HANOVER, NY – It has been about three weeks since the town of Hanover began using the energy of the sun to power their town hall.
Solar panels were recently installed on the roof of Hanover Town Hall. The town’s solar-energy system has been fully operational for just three weeks, and already it has produced approximately 3,000 kilowatt-hours.
“When the system was originally designed and presented to us,” said Town Supervisor Katherine Tampio, standing in her town hall office, “it was projected to produce half the electricity for this building over the course of a year. So, we expect to see a reduction in our electric bill.”
The 25-kilowatt-output system, which Solar Liberty – a Buffalo-based renewable energy company – installed, are projected to cut electric costs at town hall in half, Tampio said.
The town expects to save approximately $3,495 on their annual electric bill of approximately $6,744, according to estimates Hanover received from Solar Liberty
At a meeting Wednesday morning in Tampio’s office, Nathan Rizzo, co-founder of Solar Liberty, told town officials to expect an average output of about 20 kilowatts on a warm, sunny day – like it was Wednesday – when the solar panels are in direct sunlight.
“Everything is running how it should be,” Rizzo said, about the solar-energy system. He added later, “They’re offsetting their electric usage, and they’re also showing to their residents that solar is a viable option in comparison to utility power.”
The total cost of the solar panel project was $149,943, but the New York State Energy Research and Development Authority, or NYSERDA, contributed $125,000. That made the town’s local share $24,943.
“We had that money reserved and earmarked for that in last year’s budget,” Tampio said.
It was initially estimated that it will take about 8 years for the energy cost savings to equal, or be greater than, the town’s local share of the project cost.

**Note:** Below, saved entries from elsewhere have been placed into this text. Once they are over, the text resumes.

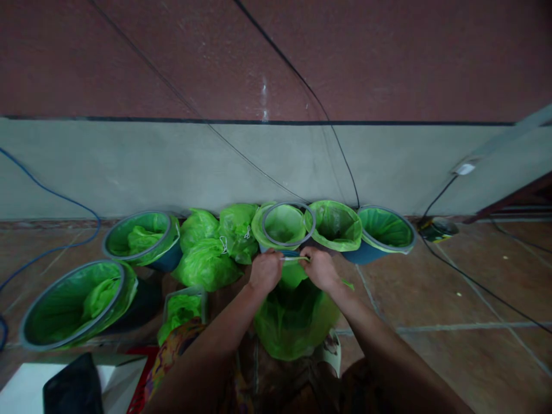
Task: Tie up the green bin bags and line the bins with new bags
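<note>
My left hand [266, 271] and my right hand [319, 268] are both closed on the top edge of a green plastic bag [297, 330]. A pale strip of the edge is stretched between my fingers. The bag hangs below my hands, between my forearms, and a bit of blue bin rim shows just behind the strip; how the bag sits on that bin is hidden. Beyond my hands, a bin lined with green plastic [283, 224] has a grey ring [313, 223] lying over its mouth. Another green-lined bin [336, 224] stands beside it.
Filled, tied green bags [207, 264] sit left of centre, near a small container of green plastic [183, 307]. Lined bins [116, 302] stand at the left, and a lined blue bin [386, 230] at the right. Cables run down the wall; a tin [439, 229] lies right.
</note>
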`<move>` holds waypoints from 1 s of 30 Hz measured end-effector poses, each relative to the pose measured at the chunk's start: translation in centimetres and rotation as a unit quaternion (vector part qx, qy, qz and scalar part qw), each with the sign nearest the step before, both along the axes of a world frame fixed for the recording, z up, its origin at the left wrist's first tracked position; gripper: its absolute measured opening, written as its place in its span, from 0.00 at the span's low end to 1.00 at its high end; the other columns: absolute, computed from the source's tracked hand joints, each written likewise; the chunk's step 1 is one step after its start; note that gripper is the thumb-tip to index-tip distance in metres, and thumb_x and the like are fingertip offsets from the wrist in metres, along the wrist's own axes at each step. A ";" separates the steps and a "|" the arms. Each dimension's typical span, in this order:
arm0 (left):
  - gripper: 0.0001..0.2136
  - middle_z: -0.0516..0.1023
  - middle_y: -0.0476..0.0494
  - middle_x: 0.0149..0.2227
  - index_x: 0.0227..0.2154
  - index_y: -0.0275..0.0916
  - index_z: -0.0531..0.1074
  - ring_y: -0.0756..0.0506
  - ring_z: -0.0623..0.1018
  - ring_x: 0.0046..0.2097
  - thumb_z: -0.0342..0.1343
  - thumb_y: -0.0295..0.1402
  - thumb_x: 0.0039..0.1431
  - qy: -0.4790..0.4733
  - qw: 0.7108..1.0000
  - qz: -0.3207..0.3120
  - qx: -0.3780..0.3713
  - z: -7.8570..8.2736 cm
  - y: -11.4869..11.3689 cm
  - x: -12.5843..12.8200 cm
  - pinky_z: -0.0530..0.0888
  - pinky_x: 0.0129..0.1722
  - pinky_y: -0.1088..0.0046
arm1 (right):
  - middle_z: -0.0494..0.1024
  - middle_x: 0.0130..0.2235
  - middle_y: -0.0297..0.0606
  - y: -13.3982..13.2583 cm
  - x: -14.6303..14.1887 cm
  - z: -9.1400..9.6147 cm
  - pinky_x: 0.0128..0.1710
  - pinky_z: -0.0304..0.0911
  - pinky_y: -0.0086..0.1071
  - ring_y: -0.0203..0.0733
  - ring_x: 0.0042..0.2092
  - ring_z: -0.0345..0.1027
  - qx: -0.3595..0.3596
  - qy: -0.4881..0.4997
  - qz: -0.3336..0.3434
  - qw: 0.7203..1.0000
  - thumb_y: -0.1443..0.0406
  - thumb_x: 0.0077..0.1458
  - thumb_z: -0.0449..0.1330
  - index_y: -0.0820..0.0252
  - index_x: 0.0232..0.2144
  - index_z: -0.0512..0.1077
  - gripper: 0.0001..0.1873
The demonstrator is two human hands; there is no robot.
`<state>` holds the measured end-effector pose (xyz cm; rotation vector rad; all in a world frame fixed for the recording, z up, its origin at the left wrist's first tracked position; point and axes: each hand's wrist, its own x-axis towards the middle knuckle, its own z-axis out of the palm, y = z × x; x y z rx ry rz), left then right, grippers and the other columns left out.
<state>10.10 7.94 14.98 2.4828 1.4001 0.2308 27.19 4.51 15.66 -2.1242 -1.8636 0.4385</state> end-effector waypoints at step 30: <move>0.14 0.78 0.38 0.38 0.36 0.36 0.76 0.44 0.78 0.40 0.43 0.28 0.65 0.022 0.999 0.029 0.031 0.6 0.6 -0.3 0.72 0.44 0.67 | 0.77 0.50 0.47 -0.4 -0.2 1.2 0.48 0.62 0.36 0.49 0.49 0.71 -0.023 -0.089 0.006 0.996 0.65 0.58 0.55 0.60 0.55 0.70 0.22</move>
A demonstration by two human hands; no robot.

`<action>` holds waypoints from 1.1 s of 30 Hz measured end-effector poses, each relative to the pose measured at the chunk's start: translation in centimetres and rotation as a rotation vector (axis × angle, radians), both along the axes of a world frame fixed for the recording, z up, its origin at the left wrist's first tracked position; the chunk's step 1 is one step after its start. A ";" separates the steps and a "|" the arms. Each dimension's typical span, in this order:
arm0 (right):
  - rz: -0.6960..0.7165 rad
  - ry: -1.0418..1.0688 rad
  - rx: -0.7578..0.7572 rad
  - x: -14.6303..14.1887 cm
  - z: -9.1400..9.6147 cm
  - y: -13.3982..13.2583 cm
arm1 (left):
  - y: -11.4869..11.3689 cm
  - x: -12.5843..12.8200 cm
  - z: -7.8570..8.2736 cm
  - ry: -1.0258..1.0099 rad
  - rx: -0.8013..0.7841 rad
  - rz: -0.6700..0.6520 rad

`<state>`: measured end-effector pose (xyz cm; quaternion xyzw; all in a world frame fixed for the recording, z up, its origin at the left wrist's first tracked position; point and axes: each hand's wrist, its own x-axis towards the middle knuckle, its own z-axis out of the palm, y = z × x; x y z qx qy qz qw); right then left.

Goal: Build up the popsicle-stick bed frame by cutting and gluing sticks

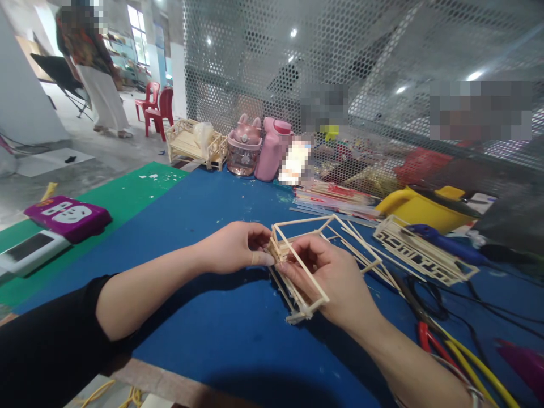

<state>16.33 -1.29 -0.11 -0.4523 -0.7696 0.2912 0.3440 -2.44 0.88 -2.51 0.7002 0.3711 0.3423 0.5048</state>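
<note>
Over the blue table mat point(204, 334) a small frame of thin wooden sticks point(304, 269) is held up between my two hands. My left hand point(236, 249) pinches the frame's left end, thumb and fingers pressed together there. Reaching in through the sticks, my right hand point(335, 277) is closed with its thumb and fingertips at the same corner. Whether a small separate piece sits between the fingertips is hidden. At the frame's near end a whitish lump, perhaps glue, shows at the joint. Loose sticks point(361, 243) lie just behind my right hand.
A blue glue gun point(446, 241) lies by a flat stick panel point(425, 255). Red-and-yellow-handled pliers point(433, 340) and black cables are at right. Behind stand a pink bottle point(274, 150), a stick-built bed model point(195, 141) and a yellow pot point(420, 209). A purple box point(68, 218) sits left.
</note>
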 end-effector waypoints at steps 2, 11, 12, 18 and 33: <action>0.001 -0.042 0.062 -0.1 -0.1 0.0 | 0.0 0.0 0.0 0.007 0.003 0.006; 0.015 -0.054 0.132 -0.2 -0.3 0.0 | -0.2 0.0 0.4 0.023 -0.010 0.011; 0.017 -0.037 0.120 -0.1 -0.4 0.0 | -0.2 0.0 0.3 0.021 -0.013 0.011; 0.031 0.035 0.040 0.1 -0.5 0.0 | 0.0 0.0 0.0 0.001 -0.015 -0.004; 0.009 0.072 0.027 0.1 -0.8 -0.1 | -0.1 0.1 0.2 0.015 -0.007 0.015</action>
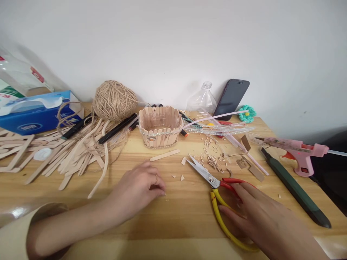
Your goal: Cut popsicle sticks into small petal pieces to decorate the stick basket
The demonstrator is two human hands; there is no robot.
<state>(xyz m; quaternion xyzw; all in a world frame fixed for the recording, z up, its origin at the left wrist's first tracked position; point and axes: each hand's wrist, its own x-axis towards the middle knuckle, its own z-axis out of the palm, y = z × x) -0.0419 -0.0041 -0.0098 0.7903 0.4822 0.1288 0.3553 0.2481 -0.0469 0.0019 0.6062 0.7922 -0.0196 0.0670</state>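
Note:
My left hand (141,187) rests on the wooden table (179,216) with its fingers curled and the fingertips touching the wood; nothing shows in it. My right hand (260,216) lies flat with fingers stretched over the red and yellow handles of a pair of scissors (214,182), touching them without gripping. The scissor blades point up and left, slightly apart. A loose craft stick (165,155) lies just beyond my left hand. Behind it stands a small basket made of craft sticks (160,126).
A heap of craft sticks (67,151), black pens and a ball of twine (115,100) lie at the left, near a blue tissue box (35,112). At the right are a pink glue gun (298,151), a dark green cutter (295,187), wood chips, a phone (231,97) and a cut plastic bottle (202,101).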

“But I’m suggesting, with the way the system is running, that it might be shorter than that,” Tampio said. She called the 8-year payoff period a “conservative estimate.”
Solar Liberty originally estimated the solar panels would produce about 27,613 kilowatt-hours annually. But after 3,000 kilowatt-hours were produced in the first three weeks the system has been online, Tampio’s prediction of a shorter payback period may be accurate.
The energy company said Wednesday the payback period may be closer to 6 years.
“It does have a reasonable payback time,” Rizzo said, explaining part of the appeal of municipal solar projects. “They will be saving tax dollars, while also producing a clean form of energy right on their site.”
After he outlined the solar system’s specifics at the meeting, Rizzo led the group of town officials – including Tampio, Councilman Kevin O’Connell, Water Department Supervisor Harold Anger and Town Clerk Janine Salzman – outside to show them how to monitor output and electrical production.
The easy-to-read LCD screen on the system inverter reported the output to be about 17 kilowatts under the late morning sun.
“You don’t have to be a scientist to go out there, read that meter and know that your system is producing power,” Tampio said.
Rizzo also explained some of the simple system maintenance that will need to be done periodically.
“You don’t have to worry about every little component part on it,” Anger said, expressing his relief that the system is easy to maintain. “With anything – whether it’s the sewer plant or the highway or whatever – you’re constantly doing maintenance on it. This makes our job a lot easier.”
The solar system will continue to be under warranty for a number of years, so the installer will deal with any major problems that arise.
Hanover isn’t quite on the cutting edge of alternative energy production in Chautauqua County, but they are one of the first municipalities in the county to complete a solar-panel project.
“My hope is that it catches on and people see that it’s a very good investment,” Tampio said. “That’s why I had Nathan (Rizzo) present at our supervisors and mayors meeting – to familiarize other townships and villages with their product and what we can gain from it.”
Solar Liberty said the system will offset the building’s carbon footprint by 476 tons of carbon dioxide. This is the equivalent of planting a forest of 19,000 trees or removing 865,000 miles of automobile traffic from the roads, the company estimated.
The town’s interest in pursuing renewable sources of energy doesn’t stop at solar. Depending on costs and available incentives, Hanover would consider wind-energy systems.
“We’re open to anything. The issue would be cost and our budget concerns for the year,” Tampio said. She continued, asking one of the main questions the town would want answered, “What incentives are available for wind systems?”
It comes down to saving money. If an idea or project will save tax dollars, then it’s something that should be explored, Tampio said.